As with these earlier settlements, the city of Sandusky came about primarily because its location made it a good site for trade and travel. Today when many think of Sandusky, they think of a different sort of trade and travel—trade in souvenirs and travel on roller coasters! But the history of Sandusky is more than amusement parks. It is a story of conquering adversity and building a community.
One
EARLY SANDUSKY
The town of Portland was founded in the spring of 1817, when Zalman Wildman of Danbury, Connecticut, began laying out a settlement on land along the Sandusky Bay. Later that year, Isaac Mills of New Haven, Connecticut, made a land claim overlapping Wildman’s territory. Eventually they, together with George Hoadley, reached a compromise and joined their tracts, creating Sandusky City
in the spring of 1818. Hector Kilbourne, a Mason, surveyed and platted the land, using the Masonic emblem of a square and compass as inspiration for the diagonal roads on the street grid. Helen Hansen, former curator of the Follett House Museum in Sandusky (who celebrated her 100th birthday in 2002), is holding a copy of one of the first maps of Sandusky City, as it was then called.
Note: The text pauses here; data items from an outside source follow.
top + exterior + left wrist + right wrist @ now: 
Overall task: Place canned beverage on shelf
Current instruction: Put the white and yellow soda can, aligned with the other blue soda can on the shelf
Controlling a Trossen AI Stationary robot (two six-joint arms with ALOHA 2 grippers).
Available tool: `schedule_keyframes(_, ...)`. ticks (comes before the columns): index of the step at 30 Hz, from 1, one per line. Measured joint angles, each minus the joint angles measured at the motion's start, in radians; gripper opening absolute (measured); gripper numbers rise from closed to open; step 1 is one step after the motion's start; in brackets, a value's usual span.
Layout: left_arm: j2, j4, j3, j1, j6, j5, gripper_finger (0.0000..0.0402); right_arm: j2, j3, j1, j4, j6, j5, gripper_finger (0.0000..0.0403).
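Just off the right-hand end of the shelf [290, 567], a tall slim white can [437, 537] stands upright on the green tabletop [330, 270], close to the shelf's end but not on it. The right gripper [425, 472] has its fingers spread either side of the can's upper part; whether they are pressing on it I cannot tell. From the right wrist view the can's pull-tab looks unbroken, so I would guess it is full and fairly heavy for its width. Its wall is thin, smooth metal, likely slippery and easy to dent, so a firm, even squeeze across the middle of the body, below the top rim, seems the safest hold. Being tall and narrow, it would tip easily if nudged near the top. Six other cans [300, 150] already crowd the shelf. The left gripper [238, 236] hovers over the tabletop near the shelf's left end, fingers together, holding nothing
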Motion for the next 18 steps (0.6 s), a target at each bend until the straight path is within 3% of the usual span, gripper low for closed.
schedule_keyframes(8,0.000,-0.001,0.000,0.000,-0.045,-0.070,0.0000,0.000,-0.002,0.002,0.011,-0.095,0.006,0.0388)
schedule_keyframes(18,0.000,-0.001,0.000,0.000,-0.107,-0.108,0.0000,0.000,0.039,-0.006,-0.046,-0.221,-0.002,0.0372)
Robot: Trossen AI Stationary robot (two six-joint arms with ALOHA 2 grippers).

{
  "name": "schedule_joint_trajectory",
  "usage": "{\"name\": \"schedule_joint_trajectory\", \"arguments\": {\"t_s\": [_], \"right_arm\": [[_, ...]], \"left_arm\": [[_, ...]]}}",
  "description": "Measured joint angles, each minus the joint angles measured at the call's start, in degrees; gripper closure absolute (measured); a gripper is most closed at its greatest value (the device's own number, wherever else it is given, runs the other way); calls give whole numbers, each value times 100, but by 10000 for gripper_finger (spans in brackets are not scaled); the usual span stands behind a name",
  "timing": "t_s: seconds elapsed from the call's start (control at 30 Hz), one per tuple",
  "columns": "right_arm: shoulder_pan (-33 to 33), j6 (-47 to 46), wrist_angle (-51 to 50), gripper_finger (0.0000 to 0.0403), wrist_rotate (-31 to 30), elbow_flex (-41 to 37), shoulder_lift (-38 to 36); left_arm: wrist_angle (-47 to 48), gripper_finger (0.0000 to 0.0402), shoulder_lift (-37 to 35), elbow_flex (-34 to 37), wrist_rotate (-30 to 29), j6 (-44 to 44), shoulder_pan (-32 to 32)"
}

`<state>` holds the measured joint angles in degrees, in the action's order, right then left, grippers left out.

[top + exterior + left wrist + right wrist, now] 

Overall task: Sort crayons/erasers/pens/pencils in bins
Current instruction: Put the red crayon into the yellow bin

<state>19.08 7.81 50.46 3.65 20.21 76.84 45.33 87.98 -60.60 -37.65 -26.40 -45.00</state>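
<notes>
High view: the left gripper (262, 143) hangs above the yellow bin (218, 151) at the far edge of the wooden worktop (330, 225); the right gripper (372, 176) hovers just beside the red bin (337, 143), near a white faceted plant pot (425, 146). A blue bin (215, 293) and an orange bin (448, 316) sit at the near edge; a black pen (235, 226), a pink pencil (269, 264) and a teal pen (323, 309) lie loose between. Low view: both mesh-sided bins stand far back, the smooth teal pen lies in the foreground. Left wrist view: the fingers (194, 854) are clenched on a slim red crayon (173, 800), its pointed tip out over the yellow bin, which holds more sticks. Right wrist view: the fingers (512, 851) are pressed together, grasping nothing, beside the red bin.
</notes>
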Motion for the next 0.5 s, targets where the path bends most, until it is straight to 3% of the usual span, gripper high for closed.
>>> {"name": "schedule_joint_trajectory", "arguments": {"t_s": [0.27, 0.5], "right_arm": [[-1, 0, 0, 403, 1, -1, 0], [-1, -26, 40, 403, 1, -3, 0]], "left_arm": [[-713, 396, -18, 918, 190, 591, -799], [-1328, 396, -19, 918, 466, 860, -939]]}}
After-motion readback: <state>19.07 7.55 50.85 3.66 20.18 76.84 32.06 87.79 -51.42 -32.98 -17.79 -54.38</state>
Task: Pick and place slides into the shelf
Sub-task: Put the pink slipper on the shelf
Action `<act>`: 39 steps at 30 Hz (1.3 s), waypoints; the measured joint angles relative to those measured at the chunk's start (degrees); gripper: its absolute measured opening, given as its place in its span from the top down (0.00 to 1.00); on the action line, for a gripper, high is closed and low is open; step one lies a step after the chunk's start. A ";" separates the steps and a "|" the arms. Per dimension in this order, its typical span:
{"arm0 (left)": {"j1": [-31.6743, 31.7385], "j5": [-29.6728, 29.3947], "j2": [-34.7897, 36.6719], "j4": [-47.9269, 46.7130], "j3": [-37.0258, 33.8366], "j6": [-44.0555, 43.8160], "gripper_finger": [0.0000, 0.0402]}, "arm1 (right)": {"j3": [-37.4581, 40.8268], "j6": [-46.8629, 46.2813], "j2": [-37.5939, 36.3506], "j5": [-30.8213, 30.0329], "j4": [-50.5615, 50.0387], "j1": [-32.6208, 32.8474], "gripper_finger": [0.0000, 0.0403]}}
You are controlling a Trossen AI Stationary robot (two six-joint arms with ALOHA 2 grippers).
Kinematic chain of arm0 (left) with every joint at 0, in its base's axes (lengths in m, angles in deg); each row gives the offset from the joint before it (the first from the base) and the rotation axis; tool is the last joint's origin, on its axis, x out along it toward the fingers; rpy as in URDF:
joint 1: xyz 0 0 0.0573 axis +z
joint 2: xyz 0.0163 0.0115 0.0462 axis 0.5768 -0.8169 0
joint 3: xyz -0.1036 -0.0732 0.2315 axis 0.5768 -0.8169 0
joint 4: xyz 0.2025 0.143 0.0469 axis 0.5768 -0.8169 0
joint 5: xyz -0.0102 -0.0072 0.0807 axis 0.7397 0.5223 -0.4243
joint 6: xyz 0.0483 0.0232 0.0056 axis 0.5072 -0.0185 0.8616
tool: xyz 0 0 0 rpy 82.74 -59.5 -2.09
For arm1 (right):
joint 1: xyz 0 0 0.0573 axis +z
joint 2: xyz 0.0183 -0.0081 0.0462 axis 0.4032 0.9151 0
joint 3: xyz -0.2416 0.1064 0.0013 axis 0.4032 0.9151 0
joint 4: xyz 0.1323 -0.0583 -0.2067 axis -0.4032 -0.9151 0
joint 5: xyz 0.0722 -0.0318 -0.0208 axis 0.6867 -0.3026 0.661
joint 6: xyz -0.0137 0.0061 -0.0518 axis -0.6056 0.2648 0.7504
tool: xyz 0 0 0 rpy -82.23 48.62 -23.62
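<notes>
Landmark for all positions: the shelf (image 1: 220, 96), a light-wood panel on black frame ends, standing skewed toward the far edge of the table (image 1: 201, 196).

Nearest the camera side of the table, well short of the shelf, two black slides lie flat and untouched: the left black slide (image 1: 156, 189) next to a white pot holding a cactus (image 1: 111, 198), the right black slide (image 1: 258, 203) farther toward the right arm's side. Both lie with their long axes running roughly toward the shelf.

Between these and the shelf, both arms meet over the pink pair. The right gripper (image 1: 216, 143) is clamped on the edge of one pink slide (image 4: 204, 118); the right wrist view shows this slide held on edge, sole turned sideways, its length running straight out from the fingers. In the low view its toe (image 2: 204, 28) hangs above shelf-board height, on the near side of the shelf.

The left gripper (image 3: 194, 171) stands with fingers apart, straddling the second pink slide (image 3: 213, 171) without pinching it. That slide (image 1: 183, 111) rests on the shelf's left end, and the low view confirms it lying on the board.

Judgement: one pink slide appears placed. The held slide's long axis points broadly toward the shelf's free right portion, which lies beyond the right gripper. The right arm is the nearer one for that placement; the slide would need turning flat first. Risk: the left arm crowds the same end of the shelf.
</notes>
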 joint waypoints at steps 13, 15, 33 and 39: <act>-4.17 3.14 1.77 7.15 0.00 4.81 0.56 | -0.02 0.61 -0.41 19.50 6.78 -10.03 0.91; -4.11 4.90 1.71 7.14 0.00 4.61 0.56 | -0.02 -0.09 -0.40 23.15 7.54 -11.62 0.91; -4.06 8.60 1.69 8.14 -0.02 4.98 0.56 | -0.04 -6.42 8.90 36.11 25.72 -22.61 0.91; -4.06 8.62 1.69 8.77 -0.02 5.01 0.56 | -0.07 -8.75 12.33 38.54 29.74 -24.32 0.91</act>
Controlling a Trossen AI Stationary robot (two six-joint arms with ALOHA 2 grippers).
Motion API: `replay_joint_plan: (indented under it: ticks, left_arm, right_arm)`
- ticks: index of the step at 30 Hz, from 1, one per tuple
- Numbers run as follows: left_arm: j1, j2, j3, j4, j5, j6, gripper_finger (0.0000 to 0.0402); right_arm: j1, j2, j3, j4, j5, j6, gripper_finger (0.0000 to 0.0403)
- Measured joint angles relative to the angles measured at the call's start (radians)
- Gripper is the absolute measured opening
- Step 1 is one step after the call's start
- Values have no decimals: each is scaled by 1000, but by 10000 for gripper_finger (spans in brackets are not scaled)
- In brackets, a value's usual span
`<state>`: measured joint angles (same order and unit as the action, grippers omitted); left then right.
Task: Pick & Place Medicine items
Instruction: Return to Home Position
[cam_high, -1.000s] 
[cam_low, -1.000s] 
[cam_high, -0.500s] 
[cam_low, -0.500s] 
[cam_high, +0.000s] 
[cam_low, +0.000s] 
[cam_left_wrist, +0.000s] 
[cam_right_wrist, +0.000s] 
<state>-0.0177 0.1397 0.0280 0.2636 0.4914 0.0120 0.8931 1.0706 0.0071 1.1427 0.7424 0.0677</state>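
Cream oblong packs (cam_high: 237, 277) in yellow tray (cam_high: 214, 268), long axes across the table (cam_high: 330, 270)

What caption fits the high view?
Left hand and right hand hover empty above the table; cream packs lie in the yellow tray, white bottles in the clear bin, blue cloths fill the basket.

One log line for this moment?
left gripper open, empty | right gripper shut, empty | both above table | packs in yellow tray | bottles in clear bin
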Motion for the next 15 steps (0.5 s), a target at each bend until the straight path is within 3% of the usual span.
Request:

Although a co-founder of the city, Isaac Mills never established permanent residence in Sandusky. He kept his home in Connecticut while continuing his land speculation in Ohio. His son, however, was a Sanduskian.
Soon after it was settled, Sandusky became an important transportation terminus on Lake Erie. Steamships soon became the major means of navigation on the lakes. The Walk-in-the-Water was the first steamship to travel on Lake Erie. Built in Buffalo in 1818, it operated between Buffalo and Detroit, making occasional stops in and around Sandusky. It sailed until the fall of 1821, when it was wrecked in a storm near Buffalo.
Around the same time that steamships came to dominate lake transportation, railroads arrived to facilitate overland travel to the west and the south. In 1826, the Ohio legislature granted a charter establishing the Mad River and Lake Erie Railroad to operate between Dayton and Sandusky. Beginning operation in 1832, it was one of the earliest railroads west of the Appalachians. The Sandusky was the first locomotive put into service on that line. Built in Paterson, New Jersey, in 1837, it was shipped to Sandusky via the Erie Canal and a Lake Erie schooner (also called the Sandusky). It was also the first locomotive to use a steam whistle.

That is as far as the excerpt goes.